Dynamo would have come to attention late in 1983, courtesy of World Soccer magazine supplying evidence of their existence in rather grand style, reporting the reigning Russian champions’ plundering of a total of nine aggregate goals past our favourites Raba ETO Győr, six of which came away in Hungary (with three in reply, a fabulous scoreline), in a second round European Cup tie: evidently, despite such a disappointing result, no offence was taken & Minsk were welcomed into the fold of those to inspire affection & be supported, the eastern glamour of their name irresistible.
Subsequently, Dynamo fell at the quarter-final hurdle of that season’s European Cup, at the same stage of the following year’s UEFA Cup &, three years on, again in the quarter finals of the Cup-Winners’ Cup (to eventual winners KV Mechelen in a delightful tie), which proved to be the apogee of their profile in the continental club tournaments, despite subsequent regular forays into via their success in Belarussian domestic soccer, where their early pre-eminence has dimmed a little over the last decade but with no correlative consequences in our heart.

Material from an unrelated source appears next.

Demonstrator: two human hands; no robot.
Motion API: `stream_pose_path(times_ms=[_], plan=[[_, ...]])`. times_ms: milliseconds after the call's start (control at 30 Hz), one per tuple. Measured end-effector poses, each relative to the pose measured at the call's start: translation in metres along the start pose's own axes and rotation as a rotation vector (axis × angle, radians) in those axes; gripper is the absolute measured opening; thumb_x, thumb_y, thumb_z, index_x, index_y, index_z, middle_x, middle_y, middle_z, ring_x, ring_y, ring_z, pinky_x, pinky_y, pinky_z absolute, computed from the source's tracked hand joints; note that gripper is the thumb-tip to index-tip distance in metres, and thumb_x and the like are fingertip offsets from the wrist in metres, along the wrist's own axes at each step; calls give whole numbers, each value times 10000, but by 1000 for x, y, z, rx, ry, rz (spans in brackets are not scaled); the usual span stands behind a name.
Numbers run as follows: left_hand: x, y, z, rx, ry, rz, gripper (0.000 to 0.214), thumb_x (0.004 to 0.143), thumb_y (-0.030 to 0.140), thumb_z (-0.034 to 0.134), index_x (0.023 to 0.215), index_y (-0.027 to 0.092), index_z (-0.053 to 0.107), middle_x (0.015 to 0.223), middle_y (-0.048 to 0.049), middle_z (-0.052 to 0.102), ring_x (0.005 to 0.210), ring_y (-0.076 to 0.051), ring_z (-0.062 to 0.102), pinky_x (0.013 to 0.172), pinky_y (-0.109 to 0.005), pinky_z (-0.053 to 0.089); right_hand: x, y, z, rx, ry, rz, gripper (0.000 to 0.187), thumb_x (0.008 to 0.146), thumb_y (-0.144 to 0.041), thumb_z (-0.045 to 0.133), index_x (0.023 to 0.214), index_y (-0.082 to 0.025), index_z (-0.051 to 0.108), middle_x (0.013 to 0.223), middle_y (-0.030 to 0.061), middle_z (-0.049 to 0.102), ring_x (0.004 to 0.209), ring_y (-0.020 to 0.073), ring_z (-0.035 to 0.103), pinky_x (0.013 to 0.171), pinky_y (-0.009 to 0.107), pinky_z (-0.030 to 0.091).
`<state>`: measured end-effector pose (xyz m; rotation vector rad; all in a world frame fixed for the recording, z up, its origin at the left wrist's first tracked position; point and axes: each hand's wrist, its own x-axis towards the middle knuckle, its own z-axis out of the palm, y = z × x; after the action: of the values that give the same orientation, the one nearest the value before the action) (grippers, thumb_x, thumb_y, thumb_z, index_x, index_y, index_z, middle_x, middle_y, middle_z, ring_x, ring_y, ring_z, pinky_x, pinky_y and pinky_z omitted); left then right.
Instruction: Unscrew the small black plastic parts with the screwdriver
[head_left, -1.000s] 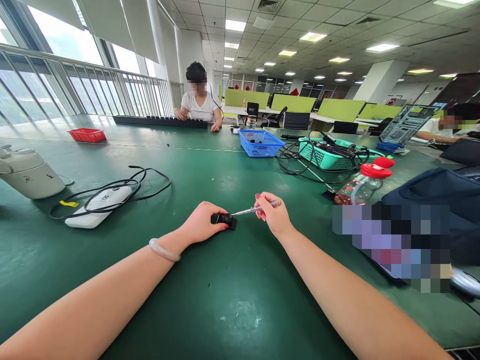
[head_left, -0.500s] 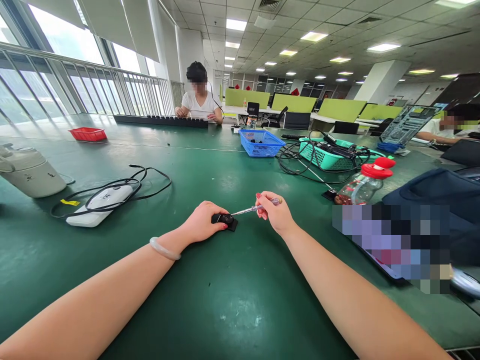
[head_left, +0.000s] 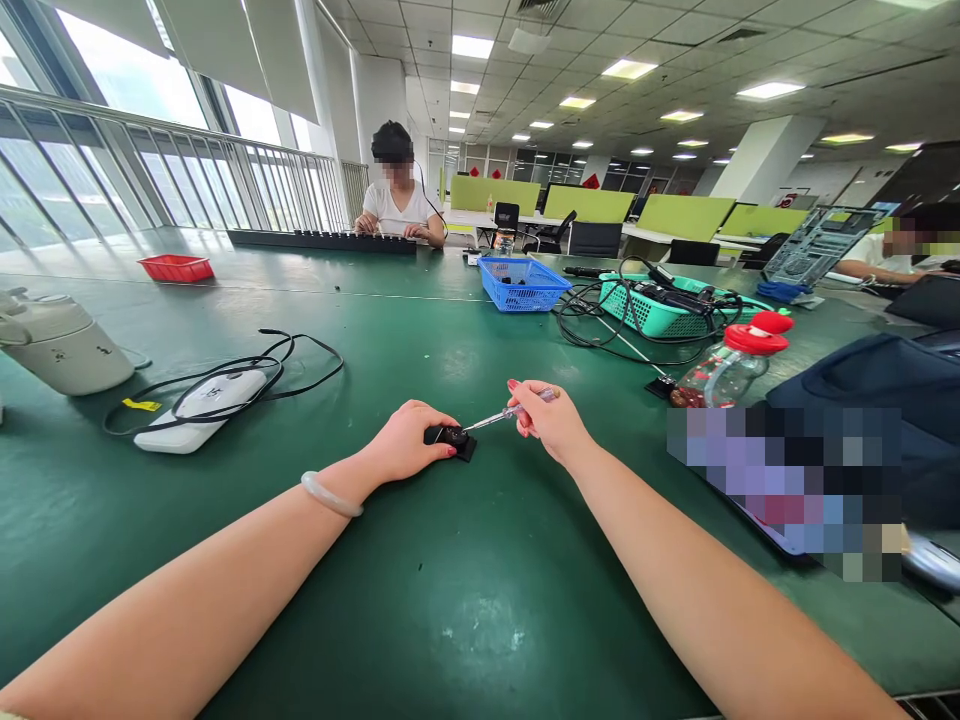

Regarding the badge itself, a large part of its desirable quality resides in the exoticism of the Cyrillic representation of ‘Minsk’, of course, but the physical nature of this object appeals in a particular manner, its unpolished metal ground appearing every inch the epitome of the utilitarian Soviet-era Communist product that its vintage suggests it very much is, & somewhat at variance with the flowing elegance of the ‘D’ logo, which regular visitors might recognise as being very similar in style to that of Dynamo Moscow’s emblem, suggesting something of an officially-sanctioned regularity of design applicable to or imposed upon any & all of the numerous ‘Dynamos’.